Menurut dia, penempatan prajurit tak berkorelasi dengan performa perusahaan, baik dalam perannya sebagai public service obligation maupun penyumbang laba.
“Yang terjadi adalah demoralisasi pada manajerial dan staff BUMN karena puncak karier ditentukan oleh political appointee bukan karena meritrokrasi,” tuturnya.
Masalah lain yaitu munculnya kesan ekonomi kembali pada sistem komando. Idealnya, ekonomi bergerak berdasarkan pada inovasi dan persaingan sehat.

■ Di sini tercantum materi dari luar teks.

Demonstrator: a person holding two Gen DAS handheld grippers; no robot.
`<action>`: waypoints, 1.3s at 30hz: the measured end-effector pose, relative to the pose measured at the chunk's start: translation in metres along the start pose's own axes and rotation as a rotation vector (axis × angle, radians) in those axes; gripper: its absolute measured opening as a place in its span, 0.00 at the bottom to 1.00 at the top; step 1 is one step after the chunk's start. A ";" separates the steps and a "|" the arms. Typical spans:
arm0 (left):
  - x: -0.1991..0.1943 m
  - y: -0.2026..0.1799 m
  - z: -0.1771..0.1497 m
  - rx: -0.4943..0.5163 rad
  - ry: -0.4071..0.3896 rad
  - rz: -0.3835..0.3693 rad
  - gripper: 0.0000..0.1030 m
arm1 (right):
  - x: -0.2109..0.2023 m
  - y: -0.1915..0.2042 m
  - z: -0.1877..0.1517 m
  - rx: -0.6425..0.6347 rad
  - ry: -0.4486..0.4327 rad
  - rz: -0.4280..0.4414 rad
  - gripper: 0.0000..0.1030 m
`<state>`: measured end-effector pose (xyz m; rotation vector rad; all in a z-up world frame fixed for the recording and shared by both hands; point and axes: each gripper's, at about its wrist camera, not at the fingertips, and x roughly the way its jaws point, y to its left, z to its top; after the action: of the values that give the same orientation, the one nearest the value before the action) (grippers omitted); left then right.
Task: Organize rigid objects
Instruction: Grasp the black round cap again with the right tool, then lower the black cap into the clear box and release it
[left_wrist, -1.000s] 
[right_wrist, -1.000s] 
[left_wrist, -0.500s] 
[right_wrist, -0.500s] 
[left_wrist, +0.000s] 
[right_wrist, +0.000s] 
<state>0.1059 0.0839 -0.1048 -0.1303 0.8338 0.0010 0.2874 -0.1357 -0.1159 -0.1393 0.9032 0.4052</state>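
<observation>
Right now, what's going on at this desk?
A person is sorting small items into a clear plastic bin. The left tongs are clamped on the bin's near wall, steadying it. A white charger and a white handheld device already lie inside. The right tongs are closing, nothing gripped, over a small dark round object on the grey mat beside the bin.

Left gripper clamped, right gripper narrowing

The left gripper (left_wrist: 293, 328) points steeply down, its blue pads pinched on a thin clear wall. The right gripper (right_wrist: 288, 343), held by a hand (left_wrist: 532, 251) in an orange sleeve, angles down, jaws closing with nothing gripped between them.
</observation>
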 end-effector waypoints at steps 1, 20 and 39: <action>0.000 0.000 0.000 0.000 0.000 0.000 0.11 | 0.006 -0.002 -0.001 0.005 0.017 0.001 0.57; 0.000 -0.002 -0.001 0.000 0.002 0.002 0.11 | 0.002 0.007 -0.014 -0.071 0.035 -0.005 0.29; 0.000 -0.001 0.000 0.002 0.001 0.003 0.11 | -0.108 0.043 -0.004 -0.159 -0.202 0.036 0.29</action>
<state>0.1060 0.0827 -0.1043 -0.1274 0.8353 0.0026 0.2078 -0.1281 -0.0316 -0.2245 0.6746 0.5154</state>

Jika ini terjadi, kata Bhima, investor akan menimbang ulang berinvestasi di Indonesia. Akibatnya, investasi asing langsung atau foreign direct investment berisiko turun. Target penanaman modal asing sebesar Rp 3.414 triliun pada 2029 bakal sulit tercapai.
Bhima juga menyoroti rencana perpanjangan umur pensiun TNI dalam RUU TNI. Usia pensiun bintara dan tamtam yang sebelumnya 53 tahu diusulkan diperpanjang menjadi 58 tahun. Sementara perwira yang sebelumnya penisun di usia 58 tahun akan diperpanjang menjadi 60 tahun.
Menurut Bhima keputusan itu perlu pertimbangan ruang Anggaran Pendapatan dan Belanja Negara (APBN). Total belanja pegawai pemerintah tahun ini saja sudah mencapai Rp 521,4 triliun. Nilainya meningkat hingga 85,5 persen dalam 10 tahun terakhir.
Pemerintah dan Dewan Perwakilan Rakyat saat ini tengah membahas RUU TNI. Salah satu poin perubahannya terletak dalam pasal 47 ayat 2 yang mengatur batas tugas TNI di lembaga-lembaga sipil. Prajurit aktif hanya bisa menempati 10 kementerian dan lembaga.
Dalam Daftar Inventarisasi Masalah undang-undang tersebut, diusulkan perluasan peran prajurit aktif. Pemerintah mengusulkan menambah lima pos kementerian dan lembaga yang dapat diisi prajurit aktif.
Kelimanya adalah Kementerian Kelautan dan Perikanan, Badan Nasional Penanggulangan Bencana, Badan Nasional Penanggulangan Terorisme, Badan Keamanan Laut, dan Kejaksaan Agung.